__Task__: Among the entries that follow, find the lines containing the string "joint" and copy them.
Top of Records to process
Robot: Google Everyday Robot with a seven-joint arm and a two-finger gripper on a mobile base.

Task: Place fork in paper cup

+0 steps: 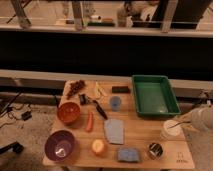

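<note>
1. Nearest the viewer, along the front edge of the wooden surface [142,134], sit a purple bowl [61,145], a blue sponge [128,154] and a shiny metal can [155,149].
2. Just behind the can, near the surface's right edge, stands the paper cup [171,134]. It is short, wide, white and upright.
3. The fork [180,123] is a thin dark line slanting over the cup's mouth. Its lower end is at the rim and its upper end rises to the right, meeting the gripper.
4. The gripper [196,119] is a pale bulk at the right edge, just beside the cup and level with its top. It cannot be told whether the jaws clamp the fork or stand apart from it.
5. The fork looks light, stiff and smooth, so it is likely to slip or swivel in a loose hold. The best place to grip it is probably across the flat of the handle, away from the tines.
6. The cup is probably light and easy to tip, so the fork should go in gently.
7. Further back lie a small blue cup [115,103] and a green tray [154,95].
</note>
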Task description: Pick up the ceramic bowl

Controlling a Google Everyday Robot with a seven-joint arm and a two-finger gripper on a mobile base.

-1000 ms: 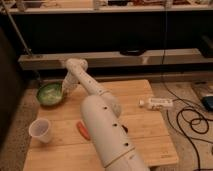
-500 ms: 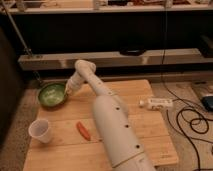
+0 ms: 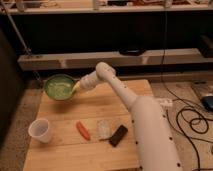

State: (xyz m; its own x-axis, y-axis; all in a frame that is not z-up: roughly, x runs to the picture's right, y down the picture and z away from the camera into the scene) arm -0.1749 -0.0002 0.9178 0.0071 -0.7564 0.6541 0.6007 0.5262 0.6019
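Observation:
The ceramic bowl point(image 3: 59, 86) is round and green with a paler glossy inside. It is at the far left of the wooden table point(image 3: 100, 107), slightly raised above the top. My gripper point(image 3: 76, 88) is at the end of the white arm point(image 3: 140, 120) and is shut on the bowl's right rim. The fingertips are partly hidden by the rim.
A translucent white cup point(image 3: 40, 130) stands at the front left. An orange stick-like item point(image 3: 83, 130), a pale packet point(image 3: 104, 128) and a black bar point(image 3: 118, 135) lie near the front. A white power strip point(image 3: 165, 103) and cables point(image 3: 192, 120) lie on the floor to the right. A low shelf point(image 3: 120, 57) runs behind.
The bowl has moved up and to the right with my gripper on its rim, rising off the table. The arm has swung rightward.

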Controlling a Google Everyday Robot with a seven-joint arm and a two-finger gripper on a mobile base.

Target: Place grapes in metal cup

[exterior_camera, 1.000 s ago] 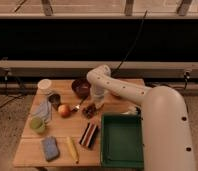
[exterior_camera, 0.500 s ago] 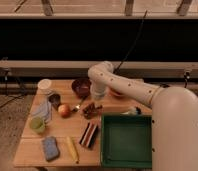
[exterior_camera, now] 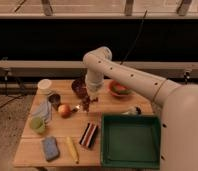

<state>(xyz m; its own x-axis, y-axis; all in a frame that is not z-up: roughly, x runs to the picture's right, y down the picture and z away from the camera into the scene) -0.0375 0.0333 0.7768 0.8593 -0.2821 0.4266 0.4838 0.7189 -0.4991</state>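
Observation:
A small dark reddish-purple bunch of grapes (exterior_camera: 86,106) hangs at the tip of my gripper (exterior_camera: 87,102), which points down over the middle of the wooden table (exterior_camera: 112,111) and is shut on the bunch. The white arm comes in from the right and bends above the table. The small grey metal cup (exterior_camera: 54,99) stands to the left of the gripper, beyond the red-yellow apple (exterior_camera: 65,110). Gripper and cup are apart.
A dark maroon bowl (exterior_camera: 79,87) sits just behind the gripper and a white cup (exterior_camera: 44,86) at the back left. An orange bowl (exterior_camera: 119,89) stands at the back right. A green tray (exterior_camera: 131,141), dark packet (exterior_camera: 88,135), banana (exterior_camera: 72,149), blue sponge (exterior_camera: 50,148), green bowl (exterior_camera: 38,124) and cloth (exterior_camera: 43,109) fill the front.
The gripper has closed on the grapes and shifted slightly left and up with them. The arm's elbow has swung further left and higher.

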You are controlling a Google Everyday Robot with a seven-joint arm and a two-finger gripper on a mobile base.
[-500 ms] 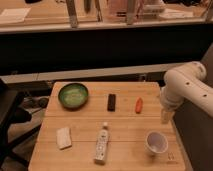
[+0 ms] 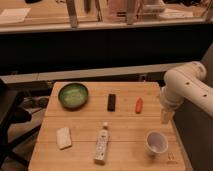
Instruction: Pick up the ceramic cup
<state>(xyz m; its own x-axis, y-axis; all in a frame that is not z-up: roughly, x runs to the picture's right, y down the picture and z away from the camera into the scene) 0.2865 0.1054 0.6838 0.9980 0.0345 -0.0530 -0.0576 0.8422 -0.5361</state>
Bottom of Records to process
__Response area__:
Robot: Google Everyday Robot with a seven-joint arm and a two-finger gripper on a mobile base.
Controlling a Google Everyday Robot with a seven-joint arm and a two-finger gripper on a mobile base.
Controlling a Google Everyday Robot with a seven-joint arm and a two-finger gripper on a mobile base.
You are controlling a Google Everyday Robot with a seven-joint arm and a two-finger gripper on a mobile base.

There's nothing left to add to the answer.